いくら運賃が下がっても、「無料」で走る運送事業者はいない。

しかし、通販業者を中心に「送料無料」を掲げる業者が増加している。

中には不当に安い送料をつける場合もあるという。「送料無料」の現状を追った。

マイボイスコムが実施したインターネットショッピングサイトの利用に関する調査

(2010年7月)によると、利用するサイトの選択理由は「配送料の安さ・無料」が挙げられており

「配送料がネット通販の重要な要素」と指摘している。 

消費者は「送料(輸送費)は安ければ安い方がいい」という意識が強い。

それを裏付けるようにネット通販関係者は「送料が高いとユーザーは寄ってこない。

商品が3000円で送料が1000円の場合、商品価格を3800円にして送料200円にする。

こちらの方がユーザーの食いつきがいい」という。

「もちろん、販売業者の中には輸送費はかかって当然のものだから、

きちんと正規の価格で送料を請求する業者も少なくないが、

ネット事業では失敗することが多い」と指摘する。

「ユーザーは送料無料が当然のように考えている」とも話す。

同関係者の言うとおり、ネット通販大手のアマゾンは、

これまで実施してきた配送無料キャンペーンを正式にサービス化。

1回300円の通常配送料が事実上の廃止となる。

楽天市場は、送料無料の商品だけを集めた「送料無料市場」という特設ページを公開。

商品は、ジャンルやキーワードで検索できる。

ネット販売業者がつけた「不当に安い送料」が消費者に広まれば、

運賃下落要因の一つになりかねない。

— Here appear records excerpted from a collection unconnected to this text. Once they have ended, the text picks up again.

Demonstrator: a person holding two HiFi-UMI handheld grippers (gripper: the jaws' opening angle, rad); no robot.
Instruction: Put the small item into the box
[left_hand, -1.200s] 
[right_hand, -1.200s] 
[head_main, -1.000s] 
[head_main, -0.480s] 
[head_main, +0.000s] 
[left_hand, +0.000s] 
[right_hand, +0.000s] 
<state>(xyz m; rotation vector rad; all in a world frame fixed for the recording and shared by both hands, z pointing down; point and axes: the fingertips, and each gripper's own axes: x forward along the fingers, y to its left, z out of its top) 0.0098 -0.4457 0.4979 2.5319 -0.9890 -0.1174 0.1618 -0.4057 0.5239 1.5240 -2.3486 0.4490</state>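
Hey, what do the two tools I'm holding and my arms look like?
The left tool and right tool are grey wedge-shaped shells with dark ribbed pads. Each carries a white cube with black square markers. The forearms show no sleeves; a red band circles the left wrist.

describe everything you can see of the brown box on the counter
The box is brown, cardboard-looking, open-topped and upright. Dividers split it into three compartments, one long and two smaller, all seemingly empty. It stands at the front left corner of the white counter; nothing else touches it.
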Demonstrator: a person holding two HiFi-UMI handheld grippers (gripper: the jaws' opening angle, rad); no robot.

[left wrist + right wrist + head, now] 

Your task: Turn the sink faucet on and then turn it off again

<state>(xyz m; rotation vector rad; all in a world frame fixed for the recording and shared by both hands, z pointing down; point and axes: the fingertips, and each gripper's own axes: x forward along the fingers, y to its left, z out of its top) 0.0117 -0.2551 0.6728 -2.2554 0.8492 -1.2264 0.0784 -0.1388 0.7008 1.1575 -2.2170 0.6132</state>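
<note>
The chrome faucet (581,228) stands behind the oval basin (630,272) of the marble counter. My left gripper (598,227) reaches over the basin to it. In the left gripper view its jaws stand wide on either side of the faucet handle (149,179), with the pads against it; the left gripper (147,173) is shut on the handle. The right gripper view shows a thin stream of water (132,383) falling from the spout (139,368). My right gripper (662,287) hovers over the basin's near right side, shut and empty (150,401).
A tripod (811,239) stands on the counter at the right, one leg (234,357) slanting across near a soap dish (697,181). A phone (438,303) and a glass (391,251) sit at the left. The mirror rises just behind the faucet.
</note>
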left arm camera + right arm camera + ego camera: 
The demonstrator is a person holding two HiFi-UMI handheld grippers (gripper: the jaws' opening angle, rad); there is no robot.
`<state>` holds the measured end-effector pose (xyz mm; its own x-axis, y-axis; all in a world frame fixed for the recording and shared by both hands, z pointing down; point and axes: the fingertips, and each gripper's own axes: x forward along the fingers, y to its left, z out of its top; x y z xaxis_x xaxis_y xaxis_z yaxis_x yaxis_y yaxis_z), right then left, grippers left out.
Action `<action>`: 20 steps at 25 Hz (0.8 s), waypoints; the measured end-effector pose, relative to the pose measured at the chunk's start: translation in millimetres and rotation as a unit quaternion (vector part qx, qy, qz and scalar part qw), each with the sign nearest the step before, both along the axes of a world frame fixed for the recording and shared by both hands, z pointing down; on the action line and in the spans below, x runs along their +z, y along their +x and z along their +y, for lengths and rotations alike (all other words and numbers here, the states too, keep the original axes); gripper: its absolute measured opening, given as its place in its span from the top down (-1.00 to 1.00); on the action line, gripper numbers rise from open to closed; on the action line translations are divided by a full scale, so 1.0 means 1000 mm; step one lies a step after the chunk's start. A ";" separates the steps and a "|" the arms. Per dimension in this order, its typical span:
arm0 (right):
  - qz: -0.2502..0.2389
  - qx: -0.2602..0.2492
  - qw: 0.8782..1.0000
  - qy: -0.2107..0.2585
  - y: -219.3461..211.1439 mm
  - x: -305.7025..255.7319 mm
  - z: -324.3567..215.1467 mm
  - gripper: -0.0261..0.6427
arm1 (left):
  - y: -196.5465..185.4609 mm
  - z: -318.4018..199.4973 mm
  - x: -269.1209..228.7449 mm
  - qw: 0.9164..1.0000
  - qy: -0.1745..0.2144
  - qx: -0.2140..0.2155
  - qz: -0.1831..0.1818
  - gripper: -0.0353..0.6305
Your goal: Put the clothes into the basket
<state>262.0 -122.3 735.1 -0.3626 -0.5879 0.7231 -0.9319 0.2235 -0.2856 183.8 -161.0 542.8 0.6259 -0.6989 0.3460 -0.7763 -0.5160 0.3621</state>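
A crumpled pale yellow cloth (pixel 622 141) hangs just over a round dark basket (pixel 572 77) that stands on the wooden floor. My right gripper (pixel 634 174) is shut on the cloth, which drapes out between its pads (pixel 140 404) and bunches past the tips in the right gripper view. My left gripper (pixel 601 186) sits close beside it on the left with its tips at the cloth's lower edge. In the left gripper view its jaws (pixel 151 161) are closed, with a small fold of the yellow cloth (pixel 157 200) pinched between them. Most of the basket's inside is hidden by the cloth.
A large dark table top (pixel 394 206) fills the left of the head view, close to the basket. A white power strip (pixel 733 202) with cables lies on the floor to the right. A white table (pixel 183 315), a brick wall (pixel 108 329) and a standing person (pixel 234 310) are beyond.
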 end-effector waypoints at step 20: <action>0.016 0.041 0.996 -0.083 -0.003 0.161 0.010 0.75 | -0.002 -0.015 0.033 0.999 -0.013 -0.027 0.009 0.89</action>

もちろん、運賃値引き交渉はあるにせよ、

基本的には「送料無料」の負担は販売会社が負うことになる。

しかし、消費者の購買意欲をかき立てるための「送料無料」が実施される裏には、

消費者に「物流コスト」の正当性が浸透していない現実がある。

トラック業界は今後、「どんなものにも輸送コストが必要」というPRをする

必要があるのではないだろうか。このままでは「運賃下落」が進んでいくのは明らかだ。

どんなものにも物流コストはかかる。京都市左京区で展示会などを実施する

「みやこめっせ」を運営する京都産業振興センターでは、

平成21年度で清掃委託費として1億8100万円を計上している。

その中には当然、「ゴミを移動させる」費用も含まれている。

家庭ゴミでも、市内の隅々を走るパッカー車を見れば、

「ゴミ」の回収に「物流コスト」が発生していることは一目瞭然だろう。

「買った商品に送料がかかるのは許せない」という意識は、

「ゴミを捨てるのにコストがかかるのはイヤ」という意識にもつながるようだ。

環境省によれば、平成21年度の「廃家電の不法投棄等の状況」によると

廃家電4品目(エアコン、テレビ、電気冷蔵庫・電気冷凍庫、電気洗濯機・衣類乾燥機)

の全国不法投棄台数は、13万3207台(前年度11万9381台)。

廃家電の不法投棄台数(増加分)の大部分は、ブラウン管式テレビが占めている。